- **THE TASK**
Write out the whole listing exactly; no images belong in it.

- **DATA SEGMENT**
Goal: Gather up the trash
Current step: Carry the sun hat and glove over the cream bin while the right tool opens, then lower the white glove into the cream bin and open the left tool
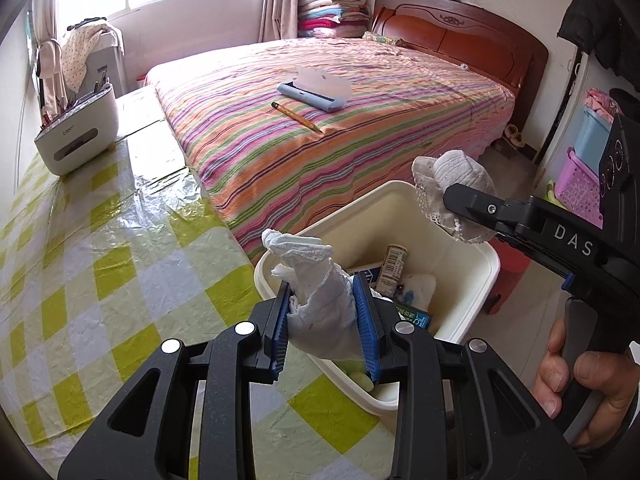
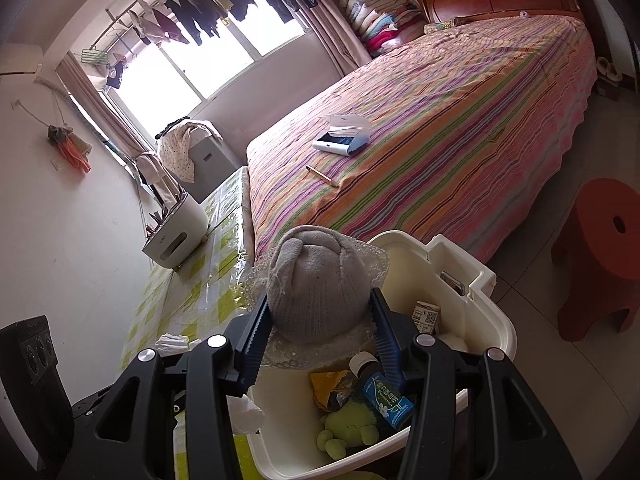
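The left gripper (image 1: 326,316) clamps a crumpled white tissue (image 1: 316,280) over the near rim of the cream plastic bin (image 1: 472,296) at lower centre. The right gripper (image 2: 320,320) grasps a balled grey lace-trimmed sock (image 2: 316,284) above the bin's open mouth, with the striped bed (image 1: 320,136) just beyond.

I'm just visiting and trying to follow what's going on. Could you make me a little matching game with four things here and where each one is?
Things:
1. crumpled tissue
2. grey sock
3. pencil
4. green plush toy

Places:
A. on the striped bed
B. in the right gripper
C. inside the white bin
D. in the left gripper

Pairs: 1-D, 2-B, 3-A, 4-C
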Tool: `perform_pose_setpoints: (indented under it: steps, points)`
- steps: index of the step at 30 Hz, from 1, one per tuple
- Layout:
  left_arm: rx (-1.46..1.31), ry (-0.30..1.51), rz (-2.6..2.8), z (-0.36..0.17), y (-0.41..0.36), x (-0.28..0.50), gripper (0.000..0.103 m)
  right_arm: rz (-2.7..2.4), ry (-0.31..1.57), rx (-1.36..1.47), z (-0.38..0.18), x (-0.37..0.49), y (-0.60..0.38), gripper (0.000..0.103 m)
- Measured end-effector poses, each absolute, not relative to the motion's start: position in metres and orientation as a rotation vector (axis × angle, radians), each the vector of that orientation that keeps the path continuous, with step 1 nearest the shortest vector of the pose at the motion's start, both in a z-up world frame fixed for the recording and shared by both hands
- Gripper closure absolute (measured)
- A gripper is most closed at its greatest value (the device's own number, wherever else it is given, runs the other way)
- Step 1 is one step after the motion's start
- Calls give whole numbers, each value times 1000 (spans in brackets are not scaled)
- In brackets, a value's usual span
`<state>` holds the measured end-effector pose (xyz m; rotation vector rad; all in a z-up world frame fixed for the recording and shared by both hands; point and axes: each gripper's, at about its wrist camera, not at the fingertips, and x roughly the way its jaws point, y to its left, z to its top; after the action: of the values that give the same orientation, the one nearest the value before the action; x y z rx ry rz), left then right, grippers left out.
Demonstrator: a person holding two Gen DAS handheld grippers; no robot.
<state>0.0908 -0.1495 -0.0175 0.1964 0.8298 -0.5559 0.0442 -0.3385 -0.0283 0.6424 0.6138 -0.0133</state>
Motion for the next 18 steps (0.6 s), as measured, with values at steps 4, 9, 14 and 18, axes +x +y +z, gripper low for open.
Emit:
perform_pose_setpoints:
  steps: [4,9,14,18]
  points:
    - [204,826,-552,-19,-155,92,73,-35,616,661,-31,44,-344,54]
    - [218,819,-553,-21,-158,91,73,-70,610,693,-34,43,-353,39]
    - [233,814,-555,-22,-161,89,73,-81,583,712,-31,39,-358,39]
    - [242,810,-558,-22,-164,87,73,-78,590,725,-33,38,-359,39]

- **REPLY TO THE TASK**
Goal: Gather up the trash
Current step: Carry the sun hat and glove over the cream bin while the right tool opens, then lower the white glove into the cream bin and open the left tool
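The left gripper (image 1: 326,316) clamps a crumpled white tissue (image 1: 316,280) over the near rim of the cream plastic bin (image 1: 472,296) at lower centre. The right gripper (image 2: 320,320) grasps a balled grey lace-trimmed sock (image 2: 316,284) above the bin's open mouth, with the striped bed (image 1: 320,136) just beyond.

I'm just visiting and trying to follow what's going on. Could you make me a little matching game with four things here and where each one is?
Things:
1. crumpled tissue
2. grey sock
3. pencil
4. green plush toy

Places:
A. on the striped bed
B. in the right gripper
C. inside the white bin
D. in the left gripper

Pairs: 1-D, 2-B, 3-A, 4-C
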Tool: `perform_pose_setpoints: (indented under it: steps, points)`
- steps: index of the step at 30 Hz, from 1, one per tuple
- Layout:
  left_arm: rx (-1.46..1.31), ry (-0.30..1.51), rz (-2.6..2.8), z (-0.36..0.17), y (-0.41..0.36), x (-0.28..0.50), gripper (0.000..0.103 m)
  right_arm: rz (-2.7..2.4), ry (-0.31..1.57), rx (-1.36..1.47), z (-0.38..0.18), x (-0.37..0.49), y (-0.60..0.38), gripper (0.000..0.103 m)
- Measured end-effector poses, each absolute, not relative to the motion's start: position in metres and orientation as a rotation vector (axis × angle, radians), each the vector of that orientation that keeps the path continuous, with step 1 nearest the shortest vector of the pose at the motion's start, both in a z-up world frame fixed for the recording and shared by both hands
- Gripper closure absolute (measured)
- A gripper is most closed at its greatest value (the device's own number, wherever else it is given, runs the other way)
- Step 1 is one step after the motion's start
- Calls give whole numbers, each value times 1000 (spans in brackets are not scaled)
- In brackets, a value's usual span
`<state>` holds the measured end-effector pose (xyz m; rotation vector rad; all in a z-up world frame fixed for the recording and shared by both hands; point and axes: each gripper's, at about its wrist camera, not at the fingertips, and x roughly the way its jaws point, y to its left, z to its top; after the action: of the values that give the same orientation, the one nearest the value before the action; x y z rx ry rz), left then right, grippers left out.
Demonstrator: a person holding two Gen DAS handheld grippers; no robot.
<state>0.0908 -0.1495 -0.0175 0.1964 0.8298 -0.5559 0.0442 -0.3385 -0.0283 0.6424 0.6138 -0.0133</state>
Motion for the next 18 steps (0.6 s), as measured, with values at steps 4, 9, 14 and 18, axes +x +y +z, gripper low for open.
Emit:
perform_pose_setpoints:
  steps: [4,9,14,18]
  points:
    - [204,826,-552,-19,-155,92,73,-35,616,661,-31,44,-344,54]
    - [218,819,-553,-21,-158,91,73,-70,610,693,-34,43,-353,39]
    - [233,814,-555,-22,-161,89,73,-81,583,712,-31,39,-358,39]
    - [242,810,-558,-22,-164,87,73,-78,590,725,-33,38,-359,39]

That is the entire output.